Dear Tamar,

I was dating this guy for the past 3 years in an “open” but committed relationship.  He had a lot of issues, but the biggest one is that he all of a sudden wanted more children and I cannot have children. I agreed to “open” dating as long as there’s honesty and that we would tell each other if either of us met someone else.  It took some prodding but he finally admitted  he was going on a date with another woman. At that point I realized “open” dating wasn’t for me and that I couldn’t continue in this relationship. He is insisting we be friends but I said NO. I am truly having a difficult time getting through this. What do you think?

Dear Drama-Rama,

You said it yourself, this guy has a lot of issues (I deleted the information for privacy’s sake, but you and I both know what they are and you should receive an award for making it 3 years!) and I think you are waaaay better off without him. I don’t see the need to be friends with exes, especially one that disrespected you.
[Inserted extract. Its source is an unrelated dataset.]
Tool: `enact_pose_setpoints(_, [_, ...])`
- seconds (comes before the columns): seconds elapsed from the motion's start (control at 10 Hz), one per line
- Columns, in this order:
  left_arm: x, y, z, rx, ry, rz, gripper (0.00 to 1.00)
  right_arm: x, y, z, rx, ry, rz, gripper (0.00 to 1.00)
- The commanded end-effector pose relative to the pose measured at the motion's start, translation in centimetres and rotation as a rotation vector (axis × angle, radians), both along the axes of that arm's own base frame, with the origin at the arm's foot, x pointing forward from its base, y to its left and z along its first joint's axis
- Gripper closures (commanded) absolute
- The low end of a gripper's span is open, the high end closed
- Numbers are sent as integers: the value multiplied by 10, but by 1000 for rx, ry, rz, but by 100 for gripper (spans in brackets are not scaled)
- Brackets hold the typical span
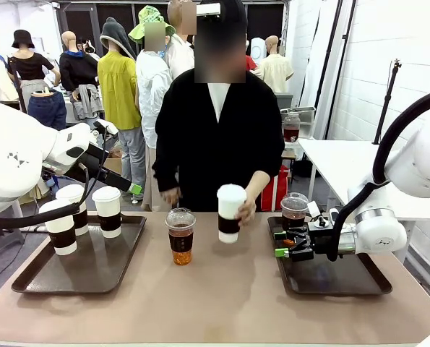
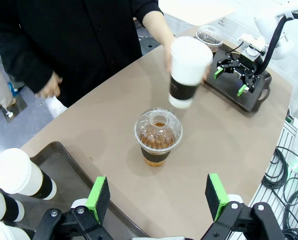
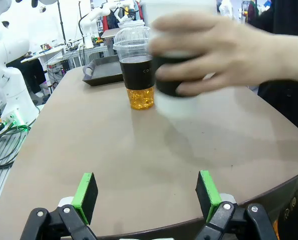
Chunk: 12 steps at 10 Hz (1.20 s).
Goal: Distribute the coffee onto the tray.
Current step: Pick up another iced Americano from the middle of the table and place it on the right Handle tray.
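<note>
Plastic, thin-walled and probably slick, the clear dome-lidded cup [image 2: 158,137] stands just ahead of the open left gripper [image 2: 157,195]; grip its dark band [image 2: 156,156] gently. Beyond the right gripper [image 3: 146,192], also open, a person's hand [image 3: 214,47] holds a blurred paper cup [image 2: 188,70], perhaps not yet set down.

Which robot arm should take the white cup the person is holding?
Probably right: the right pincer, open, points at the white cup from the right tray, nearer than the left pincer.
</note>
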State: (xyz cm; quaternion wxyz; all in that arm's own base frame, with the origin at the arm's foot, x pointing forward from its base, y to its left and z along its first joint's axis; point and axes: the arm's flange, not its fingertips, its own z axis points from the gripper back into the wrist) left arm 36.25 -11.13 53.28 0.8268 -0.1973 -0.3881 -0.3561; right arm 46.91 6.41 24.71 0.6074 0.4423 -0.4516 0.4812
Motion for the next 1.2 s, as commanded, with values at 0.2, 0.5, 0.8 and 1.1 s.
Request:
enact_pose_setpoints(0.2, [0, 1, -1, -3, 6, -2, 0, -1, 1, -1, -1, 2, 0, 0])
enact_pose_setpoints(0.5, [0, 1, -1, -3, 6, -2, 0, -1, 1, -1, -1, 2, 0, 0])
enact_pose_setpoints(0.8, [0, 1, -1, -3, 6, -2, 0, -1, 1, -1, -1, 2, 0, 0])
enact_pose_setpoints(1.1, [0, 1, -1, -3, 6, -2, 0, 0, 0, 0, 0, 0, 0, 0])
I think a clean cut-off would be best, both for you to get over him and for him to realize that he can’t treat people the way he treated you.

I also don’t believe that agreeing to “open” dating ever works out. Someone always, always, gets their feelings hurt. It’s one thing to be dating other people before you have “The Talk” but it’s quite another thing to see other people and not think you’re going to get jealous. Next time, either make the commitment to a guy or don’t, but this messy middle area should be avoided. Good Luck!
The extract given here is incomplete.